Trinidad and Tobago is a small country and our remaining known reserves now stand at 570 million barrels of oil and about 27 trillion cubic feet of gas. These reserves are both on land and offshore. The challenge of ensuring long-term growth of the energy sector has been great. This country has been endowed with energy resources and as a result, oil and natural gas play a central role in the socio-economic development of the country. Simultaneously they provide the necessary infra-structural economic base for the country becoming an attractive host for foreign investments in the energy sector.

In the face of declining crude oil production, relatively modest natural gas prices and no deepwater success to date, the development of our unconventional resources should now be placed into the forefront of our energy future. The large volume and long-term potential of our unconventional resources pose a big challenge today but increasing prices and improved technology is the key to their development in the future. The current worldwide trend is a move from conventional to unconventional resources due to technology advances.

This paper will evaluate the potential of developing our unconventional resources which include heavy oil, tar sands, tight sands and gas hydrates. The demand for oil and natural gas will continue to increase for the foreseeable future and we must now rely on unconventional resources to fill the gap between demand and supply. This analysis looks at the implications for the future and the technologies required for developing our unconventional resources. The research required and the technology advancement would also be discussed.

Key words: Unconventional resources; Heavy oil; Tar sands; Tight sands; Gas hydrates; Trinidad and Tobago

Rajnauth, J. (2012). Is It time to focus on unconventional resources.

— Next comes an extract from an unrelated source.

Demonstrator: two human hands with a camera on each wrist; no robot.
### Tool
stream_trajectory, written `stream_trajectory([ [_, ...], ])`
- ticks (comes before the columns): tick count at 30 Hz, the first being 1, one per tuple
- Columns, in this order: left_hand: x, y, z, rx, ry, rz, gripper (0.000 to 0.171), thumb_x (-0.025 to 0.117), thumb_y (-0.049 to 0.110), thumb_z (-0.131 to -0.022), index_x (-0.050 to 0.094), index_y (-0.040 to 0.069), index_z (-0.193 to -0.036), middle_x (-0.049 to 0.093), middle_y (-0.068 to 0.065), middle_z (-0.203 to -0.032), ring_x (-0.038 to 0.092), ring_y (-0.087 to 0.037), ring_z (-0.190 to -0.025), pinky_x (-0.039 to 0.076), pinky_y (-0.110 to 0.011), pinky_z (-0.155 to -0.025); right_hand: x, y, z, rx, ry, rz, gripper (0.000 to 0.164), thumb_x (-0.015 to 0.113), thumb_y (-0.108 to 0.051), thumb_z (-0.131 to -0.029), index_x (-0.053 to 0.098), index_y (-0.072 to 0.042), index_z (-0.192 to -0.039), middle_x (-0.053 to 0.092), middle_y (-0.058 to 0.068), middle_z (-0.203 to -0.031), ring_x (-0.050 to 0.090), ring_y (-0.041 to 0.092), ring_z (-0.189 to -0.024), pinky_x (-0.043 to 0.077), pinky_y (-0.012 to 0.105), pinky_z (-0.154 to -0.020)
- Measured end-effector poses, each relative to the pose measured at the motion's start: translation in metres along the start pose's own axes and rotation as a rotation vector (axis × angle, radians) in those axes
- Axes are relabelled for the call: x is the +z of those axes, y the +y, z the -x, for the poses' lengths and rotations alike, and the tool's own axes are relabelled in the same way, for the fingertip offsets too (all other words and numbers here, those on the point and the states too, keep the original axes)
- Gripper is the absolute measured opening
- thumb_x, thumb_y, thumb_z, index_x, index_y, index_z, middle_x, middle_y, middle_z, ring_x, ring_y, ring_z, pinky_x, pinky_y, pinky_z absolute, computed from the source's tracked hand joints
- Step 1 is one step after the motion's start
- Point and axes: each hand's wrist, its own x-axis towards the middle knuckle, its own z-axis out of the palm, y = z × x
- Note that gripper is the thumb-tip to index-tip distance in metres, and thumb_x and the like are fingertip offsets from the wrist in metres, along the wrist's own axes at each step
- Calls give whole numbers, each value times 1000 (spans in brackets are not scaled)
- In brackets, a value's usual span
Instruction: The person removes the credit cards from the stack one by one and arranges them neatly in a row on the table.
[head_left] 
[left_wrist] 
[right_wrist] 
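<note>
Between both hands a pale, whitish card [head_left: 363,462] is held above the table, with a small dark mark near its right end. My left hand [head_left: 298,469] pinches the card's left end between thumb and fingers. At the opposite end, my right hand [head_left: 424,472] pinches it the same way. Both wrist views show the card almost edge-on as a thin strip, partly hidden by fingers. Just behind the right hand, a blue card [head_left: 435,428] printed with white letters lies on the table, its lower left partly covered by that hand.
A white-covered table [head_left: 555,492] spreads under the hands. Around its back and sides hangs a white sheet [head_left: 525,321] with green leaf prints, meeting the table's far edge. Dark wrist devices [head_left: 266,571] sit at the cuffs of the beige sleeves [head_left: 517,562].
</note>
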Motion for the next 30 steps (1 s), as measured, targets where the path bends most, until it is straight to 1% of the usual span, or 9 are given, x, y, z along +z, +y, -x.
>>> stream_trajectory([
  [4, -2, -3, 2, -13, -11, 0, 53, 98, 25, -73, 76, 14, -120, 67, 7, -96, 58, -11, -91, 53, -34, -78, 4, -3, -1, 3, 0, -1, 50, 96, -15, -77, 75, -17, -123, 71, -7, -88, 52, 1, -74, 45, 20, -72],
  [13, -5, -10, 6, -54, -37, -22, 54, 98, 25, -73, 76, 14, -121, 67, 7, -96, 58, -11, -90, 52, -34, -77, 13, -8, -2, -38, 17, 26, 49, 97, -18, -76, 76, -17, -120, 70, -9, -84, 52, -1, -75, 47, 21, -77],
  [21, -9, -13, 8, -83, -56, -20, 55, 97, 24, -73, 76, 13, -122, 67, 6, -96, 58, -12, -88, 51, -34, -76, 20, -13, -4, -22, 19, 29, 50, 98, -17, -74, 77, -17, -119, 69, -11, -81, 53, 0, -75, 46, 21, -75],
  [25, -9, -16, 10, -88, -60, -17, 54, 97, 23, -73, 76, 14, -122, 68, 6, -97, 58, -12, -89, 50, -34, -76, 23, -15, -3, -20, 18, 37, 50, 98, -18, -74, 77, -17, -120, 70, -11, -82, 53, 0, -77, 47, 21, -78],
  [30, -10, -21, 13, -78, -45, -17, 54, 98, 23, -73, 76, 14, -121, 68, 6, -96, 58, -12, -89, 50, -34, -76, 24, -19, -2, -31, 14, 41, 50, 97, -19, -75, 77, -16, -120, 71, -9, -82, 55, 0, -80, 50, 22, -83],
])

Advances in Petroleum Exploration and Development, 4(2), -0. Available from: http:///index.php/aped/article/view/j.aped.1925543820120402.778

DOI: http:///10.3968/j.aped.1925543820120402.778

BACKGROUND

Unconventional resources of both liquids and natural gas have seen tremendously growth contributing to increasing oil and gas production worldwide.

Unconventional liquid resources (including oil sands, extra-heavy oil, biofuels, coal-to-liquids, gas-to-liquids, and shale oil) grow on average by 4.6 percent per year. Sustained high oil prices allow unconventional resources to become economically competitive. World production of unconventional liquid fuels, which totaled only 3.9 million barrels per day in 2008, increased to 13.1 million barrels per day and will account for 12 percent of total world liquids supply by 2035 (Gruenspecht, 2011). The largest components of future unconventional production are 4.8 million barrels per day of Canadian oil sands, 2.2 and 1.7 million barrels per day of U.S. and Brazilian biofuels, respectively, and 1.4 million barrels per day of Venezuelan extra-heavy oil. Those four contributors to unconventional liquids supply account for almost three-quarters of the increase over the projection period.

World production of liquid fuels from unconventional resources in 2009 was 4.1 million barrels per day, or about 5 percent of total liquids production. In the future projections, production from unconventional sources is expected to grow and account for about 10, 12, and 17 percent of total world liquids production, which represent low, medium and high case scenarios.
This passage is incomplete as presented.